PROBLEM DESCRIPTION: Go through the data below and copy each line where the word "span" occurs.
[Opening EXTRACTED RECORDS section]
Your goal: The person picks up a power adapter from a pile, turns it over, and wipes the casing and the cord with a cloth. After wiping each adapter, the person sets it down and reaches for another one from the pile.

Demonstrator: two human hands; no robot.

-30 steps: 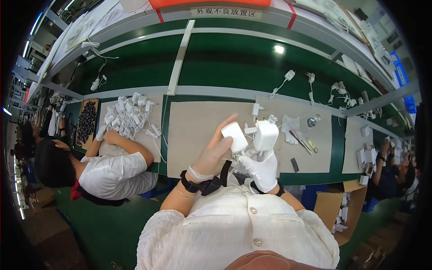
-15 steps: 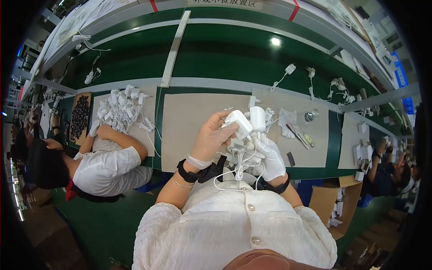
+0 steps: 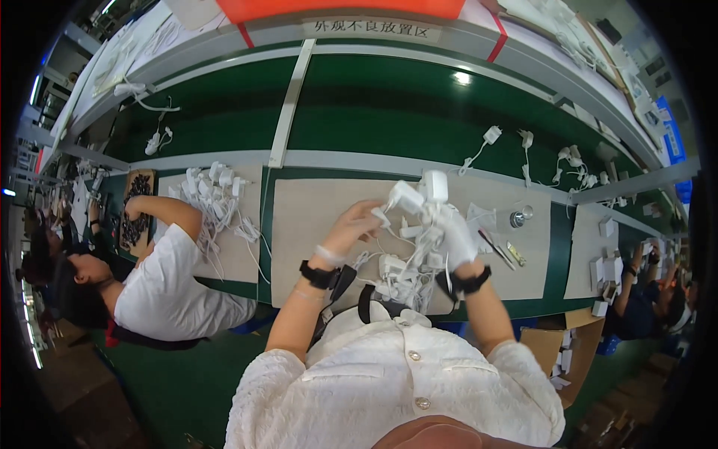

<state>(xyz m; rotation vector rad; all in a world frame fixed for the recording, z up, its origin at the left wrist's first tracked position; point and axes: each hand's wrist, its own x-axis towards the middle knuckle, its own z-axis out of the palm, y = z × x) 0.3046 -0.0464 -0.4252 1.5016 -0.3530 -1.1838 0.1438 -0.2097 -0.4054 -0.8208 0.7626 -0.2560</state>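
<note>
My right hand (image 3: 458, 238), in a white glove, grips a bunch of white power adapters. One adapter (image 3: 434, 186) stands up above its fingers, and another adapter (image 3: 406, 197) leans left beside it. Left of them is my left hand (image 3: 354, 227), with a pale covering at the wrist. Its fingers are curled, their tips at a small white cable end (image 3: 381, 218) just below the leaning adapter. White cables hang from the bunch. Under and between my hands lies a pile of adapters and coiled cables (image 3: 396, 277), partly hidden by the bunch.
On the beige mat (image 3: 314, 217) to the right lie a white glove (image 3: 481, 218), a small metal-topped jar (image 3: 517, 218) and a pen-like tool (image 3: 495, 248). A co-worker (image 3: 176, 262) sits at left by an adapter heap (image 3: 217, 198). A cardboard box (image 3: 580, 359) stands at right below the table.
My left hand has let go of the adapter body and drawn slightly left and down. That adapter now leans in the bunch at my right hand. The co-worker's arm reaches to the tray of dark parts.
</note>
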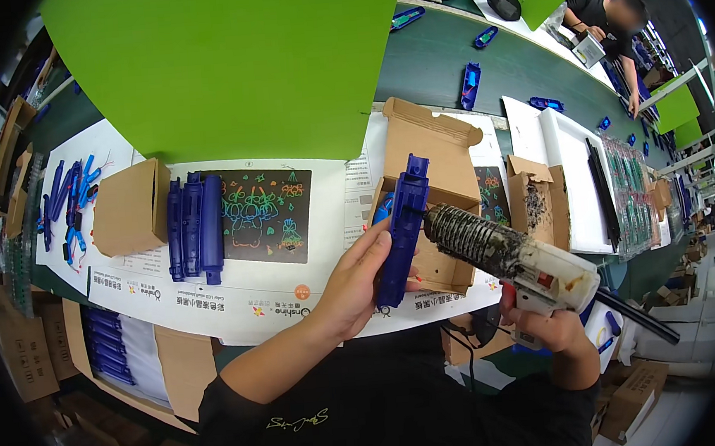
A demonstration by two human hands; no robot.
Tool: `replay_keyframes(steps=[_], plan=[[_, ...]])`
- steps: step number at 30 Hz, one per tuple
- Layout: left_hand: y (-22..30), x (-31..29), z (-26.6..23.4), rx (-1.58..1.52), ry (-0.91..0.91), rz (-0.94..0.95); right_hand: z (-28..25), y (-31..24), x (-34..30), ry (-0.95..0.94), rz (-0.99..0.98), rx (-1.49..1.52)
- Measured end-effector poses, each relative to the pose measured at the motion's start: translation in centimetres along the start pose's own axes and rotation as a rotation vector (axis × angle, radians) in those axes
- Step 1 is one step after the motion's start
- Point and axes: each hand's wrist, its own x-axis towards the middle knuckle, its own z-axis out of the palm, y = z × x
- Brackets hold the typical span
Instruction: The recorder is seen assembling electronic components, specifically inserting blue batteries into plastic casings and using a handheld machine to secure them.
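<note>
My left hand (354,274) is closed around a long dark-blue plastic housing half (404,232), which it holds up at a tilt. My right hand (547,330) grips a dirty white hot glue gun (535,273) by the handle. A black glue stick (642,317) juts from the gun's back end. The nozzle, beside a sooty coil-like front, points at the upper part of the housing; whether it touches cannot be told. Behind the housing stands an open cardboard box (439,143) with some blue parts inside, partly hidden.
Several blue housings (196,230) lie left, beside a cardboard box (129,210) and wired blue parts (78,201). A green panel (222,67) rises in front. Housings sit along the dark green conveyor (425,61). A glue-stained small box (535,206) stands right. Another person (604,19) works far right.
</note>
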Motion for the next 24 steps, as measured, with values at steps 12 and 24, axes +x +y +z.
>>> replay_keyframes(steps=[12, 24], plan=[[-0.4, -0.4, -0.1, 0.048, -0.013, -0.046, -0.5, -0.1, 0.1, 0.048, -0.017, -0.121], [-0.4, -0.2, 0.2, 0.092, 0.002, 0.061, -0.4, -1.0, 0.7, 0.066, 0.158, 0.426]])
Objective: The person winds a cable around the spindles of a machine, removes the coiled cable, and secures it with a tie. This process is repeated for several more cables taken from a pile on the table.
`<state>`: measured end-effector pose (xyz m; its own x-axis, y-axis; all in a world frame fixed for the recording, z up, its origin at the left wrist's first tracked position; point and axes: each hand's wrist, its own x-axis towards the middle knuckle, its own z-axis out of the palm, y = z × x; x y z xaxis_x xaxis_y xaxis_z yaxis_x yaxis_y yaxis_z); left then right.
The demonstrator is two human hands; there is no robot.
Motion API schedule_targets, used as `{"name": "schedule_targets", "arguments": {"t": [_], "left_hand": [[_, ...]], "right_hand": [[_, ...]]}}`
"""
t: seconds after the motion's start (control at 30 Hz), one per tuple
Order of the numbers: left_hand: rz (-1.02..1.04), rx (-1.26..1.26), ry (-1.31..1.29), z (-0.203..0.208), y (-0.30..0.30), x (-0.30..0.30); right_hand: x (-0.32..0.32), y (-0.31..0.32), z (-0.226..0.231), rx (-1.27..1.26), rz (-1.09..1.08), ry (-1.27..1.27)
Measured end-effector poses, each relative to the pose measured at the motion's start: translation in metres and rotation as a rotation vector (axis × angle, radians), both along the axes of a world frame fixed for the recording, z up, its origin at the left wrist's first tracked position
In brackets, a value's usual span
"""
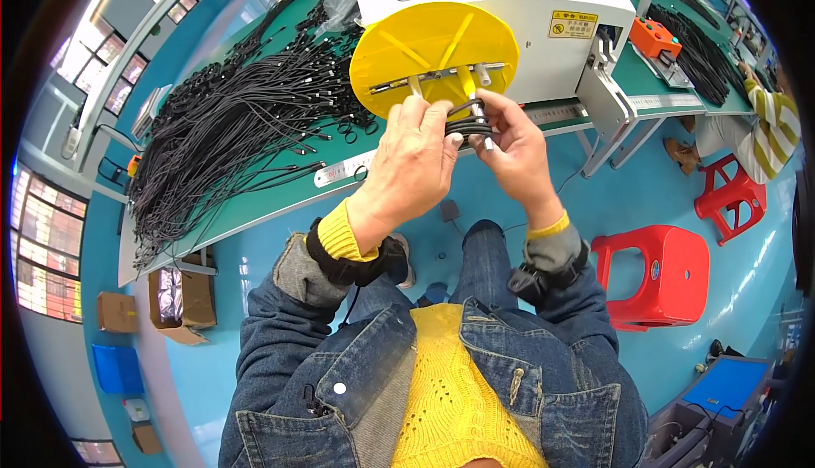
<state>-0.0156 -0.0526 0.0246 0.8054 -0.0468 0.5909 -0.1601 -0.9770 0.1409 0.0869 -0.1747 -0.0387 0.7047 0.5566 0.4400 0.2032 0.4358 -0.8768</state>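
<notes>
Both hands at the front of the yellow disc, a thin round plate with raised ribs and a slotted metal bar. Left hand [407, 158]: fingers bent, thumb and fingertips closed on the left side of the coil. Right hand [519, 147]: thumb and fingers pinching the right side. Coil of black cable [467, 128]: smooth, flexible, several stacked loops, metallic tip pointing down; located between the hands, just below the disc's pegs.

Disc [433, 31] mounted on a white box-shaped machine [552, 69]. To the left, cable pile [225, 141]: matte black strands, loosely tangled, ends fanning toward the disc. Steel ruler [335, 172], flat, rounded end, along the front edge of the green table [280, 181].

Room: glossy blue floor [543, 213] shows between table edge and red plastic stool [666, 277], well apart from the right hand. Left side is bounded by the pile.
</notes>
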Motion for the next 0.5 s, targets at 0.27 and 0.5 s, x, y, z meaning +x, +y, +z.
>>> {"name": "schedule_targets", "arguments": {"t": [0.27,0.5], "left_hand": [[-0.046,-0.107,0.031,0.0,-0.004,0.003],[-0.102,-0.161,0.101,-0.002,-0.011,-0.016]], "right_hand": [[-0.028,0.02,0.007,-0.169,-0.727,-0.511],[-0.053,-0.004,0.012,-0.269,-0.72,-0.487]]}}
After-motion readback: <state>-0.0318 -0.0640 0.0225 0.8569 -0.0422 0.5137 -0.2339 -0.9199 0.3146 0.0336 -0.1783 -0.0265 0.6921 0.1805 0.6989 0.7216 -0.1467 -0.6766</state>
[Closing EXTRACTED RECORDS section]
ANSWER BELOW:
- Brackets hold the typical span
In brackets, a value's usual span

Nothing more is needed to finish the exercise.